Dairy giant Fonterra is boosting its billion dollar forecast payout to farmers while the weather forces some cows to be dried off.
The farmer co-operative yesterday raised its payout for the 2010/11 season by 30c to $7.30-$7.40 per kg of milksolids before any retentions.
A $7.40 per kg payout based on stable production could be worth about $9.5 billion.
Chairman Sir Henry van der Heyden said the increased forecast milk price reflected continued high international dairy prices further into the season.
The new forecast comprised an increased milk price of $6.90 per kg of milksolids and an unchanged distributable profit of 40-50c a share.
Van der Heyden said while farmers would no doubt welcome news of the higher forecast, they were potentially facing much higher input costs if the dry weather continued.
"It is still early in the season, and some good falls of rain could help a lot, but milk production in the North Island is declining and we know farmers in some regions are struggling," van der Heyden said.
Chief executive Andrew Ferrier said international dairy market prices had generally held up better than initially expected when the company made its opening forecast in May.
Fonterra's online auction on December 1 had been a solid result with average prices 1.5 per cent higher than about a month earlier, Ferrier said.
"This has added to our confidence in the season's outlook," he said.
Federated Farmers Dairy chairman Lachlan McKenzie said he was aware of farmers having to dry off stock due to lack of pasture growth.
"Once dried off a cow won't produce until after they calve," McKenzie said.
Traditional spring calving is in July to August.
"If you're drying them off now where normally you'd go through until April [or] May, that's close to six months' production not there."
The lift in the forecast milk price would give farmers confidence to buy in supplementary feed. "We can only hope summer rain enables us to keep production going well into autumn," McKenzie said.
"Some individuals can be significantly affected, some people only minor at this stage but the longer it goes the bigger the effect."
BNZ economist Doug Steel was expecting about a 2.5 per cent rise in milk production nationally.
"If that comes to be then something like 450 million additional dollars [industry wide would be] coming into the economy," Steel said.

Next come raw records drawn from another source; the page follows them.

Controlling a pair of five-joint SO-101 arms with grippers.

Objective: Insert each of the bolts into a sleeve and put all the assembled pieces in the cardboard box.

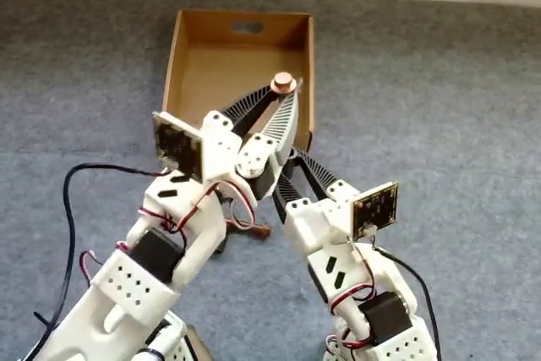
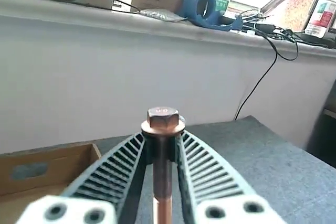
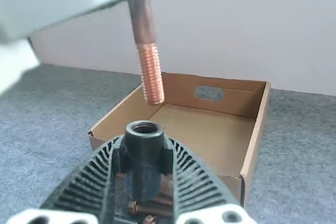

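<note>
My left gripper (image 2: 163, 145) is shut on a copper bolt (image 2: 164, 171), head up and shaft hanging down; from above the bolt's head (image 1: 282, 84) shows over the cardboard box's near right corner. My right gripper (image 3: 143, 156) is shut on a dark sleeve (image 3: 143, 153), held upright with its open bore facing up. The bolt's threaded tip (image 3: 151, 80) hangs just above and slightly behind the sleeve's mouth, apart from it. The cardboard box (image 1: 182, 48) lies open beyond both arms, its floor bare where visible. In the high view the right gripper (image 1: 292, 177) sits beneath the left one.
Loose copper bolts (image 3: 152, 208) lie on the grey carpet below the sleeve, one visible by the left arm (image 1: 258, 230). Cables trail at the lower left (image 1: 72, 209). A white wall and a cluttered ledge (image 2: 210, 14) stand beyond the table.
</note>
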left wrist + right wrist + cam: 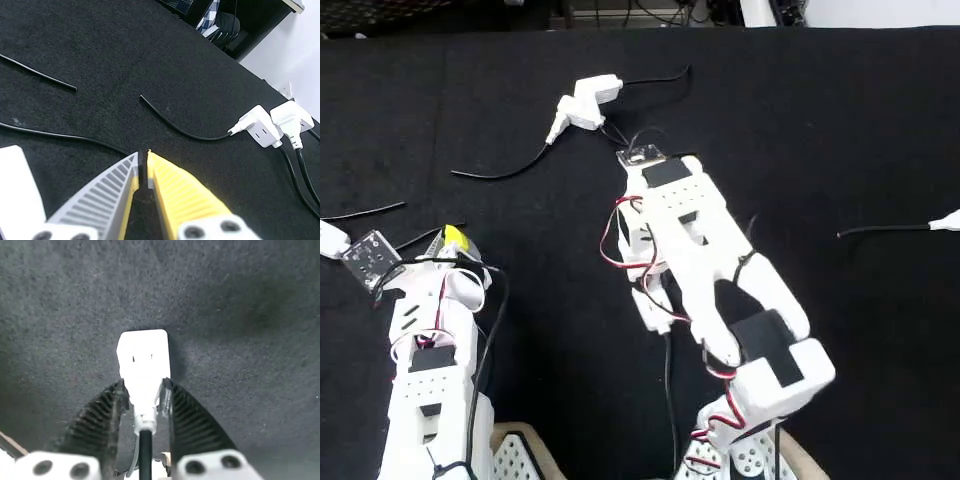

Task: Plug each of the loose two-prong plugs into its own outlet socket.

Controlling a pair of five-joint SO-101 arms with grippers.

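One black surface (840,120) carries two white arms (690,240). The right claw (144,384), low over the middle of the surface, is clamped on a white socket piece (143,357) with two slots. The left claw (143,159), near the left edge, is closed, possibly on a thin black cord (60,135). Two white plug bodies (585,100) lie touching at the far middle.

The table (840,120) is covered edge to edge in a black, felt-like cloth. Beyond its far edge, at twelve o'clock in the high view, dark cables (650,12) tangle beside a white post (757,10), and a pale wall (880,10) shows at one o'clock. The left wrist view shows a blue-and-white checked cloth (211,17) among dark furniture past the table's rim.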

Ferrier said the co-operative was reviewing the potential impact on anticipated production levels from the dry conditions.
Earlier this week he said production was falling below what had been anticipated at this point but there was still time to play out in the season.
* 30c increase in milk price forecast reflects strong prices.
* $9.5b potential total payout based on stable production.
* Dry weather is seeing some cows dried off early.
* Weather impact on production levels is under review.